Wednesday, March 31, 2004

I've been waiting for Spring. I suppose we all have, particularly those who have born the brunt of a hard winter, but I have been waiting for spring rains to ease the burden of a relatively mild and very dry winter. I see the birds returning from the South: the White-crowned sparrows, the Harriers coursing the prairie, performing their mating ritual display flights, the great swirling flocks of Sandhill cranes migrating back to us and beyond, the huge flights of geese: Canadas, Blues, Whites, the Pintail ducks and Widgeons, Scaups and Mallards. I see the horses shedding their ruffed winter coats on the way to becoming sleek and shiny again; I see the trees and shrubs budding, the crocus blooming, the peonies in the yard starting to break through the surface of the earth; but most of all I look for that gentle cast and shading of distant green from the grasses in the pastures. We need moisture in the ground that winter did not supply, but we got grass in spite of the dryness.

On this Cheyenne River Ranch, as on the ranches of our neighbors and the surrounding Buffalo Gap National Grasslands, the resurgence of grasses from their winter dormancy marks what might be called the Vernal Imperative, the irresistibility of Spring.

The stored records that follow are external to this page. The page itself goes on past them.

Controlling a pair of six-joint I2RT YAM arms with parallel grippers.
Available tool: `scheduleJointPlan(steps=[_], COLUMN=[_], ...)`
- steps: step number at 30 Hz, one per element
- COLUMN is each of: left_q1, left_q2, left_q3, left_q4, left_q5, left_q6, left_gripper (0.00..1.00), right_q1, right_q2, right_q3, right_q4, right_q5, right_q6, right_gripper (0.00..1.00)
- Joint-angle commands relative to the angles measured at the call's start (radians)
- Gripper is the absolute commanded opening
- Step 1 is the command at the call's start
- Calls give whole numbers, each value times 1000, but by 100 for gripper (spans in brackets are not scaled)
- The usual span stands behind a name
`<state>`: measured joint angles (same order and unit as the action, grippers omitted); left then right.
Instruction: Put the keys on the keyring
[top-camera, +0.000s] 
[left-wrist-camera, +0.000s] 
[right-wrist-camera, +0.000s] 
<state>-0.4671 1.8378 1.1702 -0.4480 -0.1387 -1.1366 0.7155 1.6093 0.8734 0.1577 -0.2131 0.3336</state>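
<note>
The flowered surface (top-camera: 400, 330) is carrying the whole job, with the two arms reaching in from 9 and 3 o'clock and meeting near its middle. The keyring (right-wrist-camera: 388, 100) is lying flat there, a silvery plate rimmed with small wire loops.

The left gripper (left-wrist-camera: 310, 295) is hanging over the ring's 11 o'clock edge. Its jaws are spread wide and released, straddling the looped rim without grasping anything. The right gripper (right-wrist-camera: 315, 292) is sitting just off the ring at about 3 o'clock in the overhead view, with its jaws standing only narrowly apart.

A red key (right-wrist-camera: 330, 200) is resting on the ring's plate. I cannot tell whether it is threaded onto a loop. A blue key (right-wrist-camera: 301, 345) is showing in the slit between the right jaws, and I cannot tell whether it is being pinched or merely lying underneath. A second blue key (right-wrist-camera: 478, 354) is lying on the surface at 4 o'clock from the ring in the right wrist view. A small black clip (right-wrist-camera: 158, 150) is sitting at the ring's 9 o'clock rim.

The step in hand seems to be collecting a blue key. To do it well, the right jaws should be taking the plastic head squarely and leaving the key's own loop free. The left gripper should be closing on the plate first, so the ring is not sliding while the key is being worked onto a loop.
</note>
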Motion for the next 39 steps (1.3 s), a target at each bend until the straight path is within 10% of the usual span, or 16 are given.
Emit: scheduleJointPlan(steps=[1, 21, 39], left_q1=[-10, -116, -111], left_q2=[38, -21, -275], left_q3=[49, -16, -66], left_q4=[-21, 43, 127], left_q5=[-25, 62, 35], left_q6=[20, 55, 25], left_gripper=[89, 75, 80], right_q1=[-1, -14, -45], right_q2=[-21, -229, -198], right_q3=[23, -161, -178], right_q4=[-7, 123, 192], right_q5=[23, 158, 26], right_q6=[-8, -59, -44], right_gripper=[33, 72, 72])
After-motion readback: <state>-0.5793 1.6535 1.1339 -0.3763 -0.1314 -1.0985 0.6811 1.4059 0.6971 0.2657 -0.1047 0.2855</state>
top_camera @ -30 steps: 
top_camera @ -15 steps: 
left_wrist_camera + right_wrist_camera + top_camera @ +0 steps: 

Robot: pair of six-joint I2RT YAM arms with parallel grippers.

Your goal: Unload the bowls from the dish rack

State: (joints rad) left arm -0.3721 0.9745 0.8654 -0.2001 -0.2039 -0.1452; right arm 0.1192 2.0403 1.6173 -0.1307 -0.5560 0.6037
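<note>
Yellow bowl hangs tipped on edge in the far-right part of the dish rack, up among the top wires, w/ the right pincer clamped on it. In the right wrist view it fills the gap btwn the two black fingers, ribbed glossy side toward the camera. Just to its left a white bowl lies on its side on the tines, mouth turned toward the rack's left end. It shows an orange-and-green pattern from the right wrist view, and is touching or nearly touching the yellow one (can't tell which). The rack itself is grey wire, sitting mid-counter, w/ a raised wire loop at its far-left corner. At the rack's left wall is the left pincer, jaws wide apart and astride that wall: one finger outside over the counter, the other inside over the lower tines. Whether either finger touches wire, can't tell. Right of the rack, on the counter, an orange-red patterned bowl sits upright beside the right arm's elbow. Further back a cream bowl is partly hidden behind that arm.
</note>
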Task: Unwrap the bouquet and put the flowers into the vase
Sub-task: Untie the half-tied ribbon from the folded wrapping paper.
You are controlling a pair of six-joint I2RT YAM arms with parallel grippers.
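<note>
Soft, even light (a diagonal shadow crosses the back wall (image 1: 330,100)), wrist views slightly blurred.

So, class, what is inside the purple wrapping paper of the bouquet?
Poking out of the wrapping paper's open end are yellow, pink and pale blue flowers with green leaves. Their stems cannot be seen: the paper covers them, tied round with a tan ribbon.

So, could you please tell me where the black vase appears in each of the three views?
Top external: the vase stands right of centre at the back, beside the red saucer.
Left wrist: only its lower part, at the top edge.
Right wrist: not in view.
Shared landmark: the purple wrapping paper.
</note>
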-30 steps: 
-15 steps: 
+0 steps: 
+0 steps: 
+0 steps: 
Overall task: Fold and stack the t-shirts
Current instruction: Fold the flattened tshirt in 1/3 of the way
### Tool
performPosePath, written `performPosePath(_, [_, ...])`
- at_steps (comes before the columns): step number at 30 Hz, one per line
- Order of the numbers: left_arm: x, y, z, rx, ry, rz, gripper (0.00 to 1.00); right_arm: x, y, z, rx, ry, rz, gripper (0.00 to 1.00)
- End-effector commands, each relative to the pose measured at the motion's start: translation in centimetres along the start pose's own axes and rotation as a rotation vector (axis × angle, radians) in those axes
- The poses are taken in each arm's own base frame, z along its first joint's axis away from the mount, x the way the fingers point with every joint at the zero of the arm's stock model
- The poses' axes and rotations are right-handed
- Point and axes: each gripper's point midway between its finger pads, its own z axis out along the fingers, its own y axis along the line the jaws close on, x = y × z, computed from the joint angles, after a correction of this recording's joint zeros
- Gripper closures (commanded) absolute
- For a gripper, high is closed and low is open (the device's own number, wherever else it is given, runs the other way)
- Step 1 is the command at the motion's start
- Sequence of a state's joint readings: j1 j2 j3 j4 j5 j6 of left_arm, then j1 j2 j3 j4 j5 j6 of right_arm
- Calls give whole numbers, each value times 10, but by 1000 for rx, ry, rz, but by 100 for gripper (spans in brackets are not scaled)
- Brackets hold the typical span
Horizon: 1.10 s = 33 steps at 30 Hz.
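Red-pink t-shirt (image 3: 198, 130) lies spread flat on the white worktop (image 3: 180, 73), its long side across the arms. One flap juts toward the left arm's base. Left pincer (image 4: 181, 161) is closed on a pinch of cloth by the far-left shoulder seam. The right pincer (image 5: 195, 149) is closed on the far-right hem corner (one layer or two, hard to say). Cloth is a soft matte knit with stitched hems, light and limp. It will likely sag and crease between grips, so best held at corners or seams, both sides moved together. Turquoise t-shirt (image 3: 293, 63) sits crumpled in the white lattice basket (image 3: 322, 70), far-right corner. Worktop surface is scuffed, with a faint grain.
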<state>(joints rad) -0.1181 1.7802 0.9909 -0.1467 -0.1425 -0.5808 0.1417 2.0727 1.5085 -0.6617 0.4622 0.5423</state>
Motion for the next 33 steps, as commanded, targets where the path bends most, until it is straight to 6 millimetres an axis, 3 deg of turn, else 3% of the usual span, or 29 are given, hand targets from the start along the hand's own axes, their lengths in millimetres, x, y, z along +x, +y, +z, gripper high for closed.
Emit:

Late last Summer and Fall Elaine Ebbert and Mark Keffeler from The Nature Conservancy office in Rapid City conducted a study to identify individual species and plant communities on the ranch. Reading the lists can be like a litany and like a poem somewhere between: The "Great Plains Freshwater Wet Prairies and Meadows," where you will find Nuttall's alkali grass, Saltgrass, Foxtail barley, and Sea Blite and the "Great Plains Mixed Grass Prairies," where lives Western wheatgrass, Sideoats grama, and Little bluestem. Then there is Needle and thread, Threadleaf sedge, Kentucky bluegrass, Prairie sandreed, and Buffalo grass--just to name a few on this not quite complete listing of at least seventy-seven species of trees, shrubs, forbs, and grasses, of which twenty-four are grasses and thirty-eight are forbs with names like Vetch, and Mustard, Curly dock, Scarlet mallow, and Clover, False pennyroyal, Broom snakeweed, and Blue flax. The lists go on, but I won't for now.

As Dan once wrote in Equinox (to paraphrase) "grass is the product of the prairie, meat is just the way to get it to market." We try to graze the best grasses at the best times for both the grasses and the buffalo, hence our rotation of the herd to different pastures on different ecosystems in divergent areas of the ranch, which sometimes keeps us busy, trying to do the right thing for the right reason in the right way at the right time--'cause folks, this Spring, "We Got Grass."